# Required work:
The answer must be every line of the records below that contains the word "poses", copied out.

# Recorded data:
--- START ---

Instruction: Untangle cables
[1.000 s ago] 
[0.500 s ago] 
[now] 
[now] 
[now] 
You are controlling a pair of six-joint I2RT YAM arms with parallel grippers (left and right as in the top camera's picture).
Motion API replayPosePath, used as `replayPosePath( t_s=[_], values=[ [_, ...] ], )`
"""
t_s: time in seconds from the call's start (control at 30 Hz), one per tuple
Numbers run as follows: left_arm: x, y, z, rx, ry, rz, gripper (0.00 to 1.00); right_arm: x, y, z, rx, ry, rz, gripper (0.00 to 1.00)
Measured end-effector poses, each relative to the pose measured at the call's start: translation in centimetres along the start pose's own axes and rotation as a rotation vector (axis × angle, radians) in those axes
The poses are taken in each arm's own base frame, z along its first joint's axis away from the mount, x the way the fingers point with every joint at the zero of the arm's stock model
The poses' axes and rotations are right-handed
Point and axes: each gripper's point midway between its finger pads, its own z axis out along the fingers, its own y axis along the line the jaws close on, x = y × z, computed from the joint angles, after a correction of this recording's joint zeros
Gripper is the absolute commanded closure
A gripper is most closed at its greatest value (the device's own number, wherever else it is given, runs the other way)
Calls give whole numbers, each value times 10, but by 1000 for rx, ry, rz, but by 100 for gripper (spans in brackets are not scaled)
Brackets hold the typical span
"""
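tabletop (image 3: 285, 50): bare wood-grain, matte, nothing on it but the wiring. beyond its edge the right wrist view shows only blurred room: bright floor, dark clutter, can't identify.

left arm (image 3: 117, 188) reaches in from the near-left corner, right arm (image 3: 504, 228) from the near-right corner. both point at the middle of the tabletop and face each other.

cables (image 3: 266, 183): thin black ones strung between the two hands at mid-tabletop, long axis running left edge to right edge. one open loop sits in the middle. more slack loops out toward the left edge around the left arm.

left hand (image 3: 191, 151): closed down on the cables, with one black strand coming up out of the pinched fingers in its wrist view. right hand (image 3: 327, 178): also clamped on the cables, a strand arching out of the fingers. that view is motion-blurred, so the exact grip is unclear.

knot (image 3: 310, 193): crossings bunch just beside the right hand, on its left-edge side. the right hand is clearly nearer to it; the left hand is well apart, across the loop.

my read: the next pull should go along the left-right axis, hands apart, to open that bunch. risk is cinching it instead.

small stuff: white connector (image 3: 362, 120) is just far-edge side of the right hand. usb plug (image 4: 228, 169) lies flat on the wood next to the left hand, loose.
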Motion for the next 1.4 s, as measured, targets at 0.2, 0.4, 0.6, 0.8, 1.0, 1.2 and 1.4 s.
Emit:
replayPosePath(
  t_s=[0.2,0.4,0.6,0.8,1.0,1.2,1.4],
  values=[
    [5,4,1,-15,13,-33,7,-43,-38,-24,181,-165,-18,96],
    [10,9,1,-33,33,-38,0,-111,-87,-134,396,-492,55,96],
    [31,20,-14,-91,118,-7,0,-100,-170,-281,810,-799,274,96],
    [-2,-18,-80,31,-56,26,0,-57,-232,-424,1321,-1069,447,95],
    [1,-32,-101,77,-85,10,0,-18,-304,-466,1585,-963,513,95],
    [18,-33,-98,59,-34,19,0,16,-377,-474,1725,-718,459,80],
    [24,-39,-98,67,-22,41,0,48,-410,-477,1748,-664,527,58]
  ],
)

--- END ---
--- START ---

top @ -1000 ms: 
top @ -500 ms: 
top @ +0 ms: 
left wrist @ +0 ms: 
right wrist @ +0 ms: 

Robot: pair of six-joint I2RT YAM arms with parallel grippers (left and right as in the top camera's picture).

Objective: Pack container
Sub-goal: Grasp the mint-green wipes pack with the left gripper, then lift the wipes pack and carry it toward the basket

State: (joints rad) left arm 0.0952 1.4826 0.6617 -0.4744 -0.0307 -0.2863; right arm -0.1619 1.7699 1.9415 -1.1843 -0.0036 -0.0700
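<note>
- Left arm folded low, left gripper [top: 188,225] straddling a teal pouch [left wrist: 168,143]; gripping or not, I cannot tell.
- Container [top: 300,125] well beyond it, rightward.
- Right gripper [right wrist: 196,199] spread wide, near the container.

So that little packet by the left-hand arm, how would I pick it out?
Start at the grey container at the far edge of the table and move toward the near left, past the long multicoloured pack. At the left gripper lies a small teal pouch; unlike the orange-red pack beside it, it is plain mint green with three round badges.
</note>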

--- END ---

# Answer to this problem:
Measured end-effector poses, each relative to the pose measured at the call's start: translation in centimetres along the start pose's own axes and rotation as a rotation vector (axis × angle, radians) in those axes
The poses are taken in each arm's own base frame, z along its first joint's axis away from the mount, x the way the fingers point with every joint at the zero of the arm's stock model
The poses' axes and rotations are right-handed

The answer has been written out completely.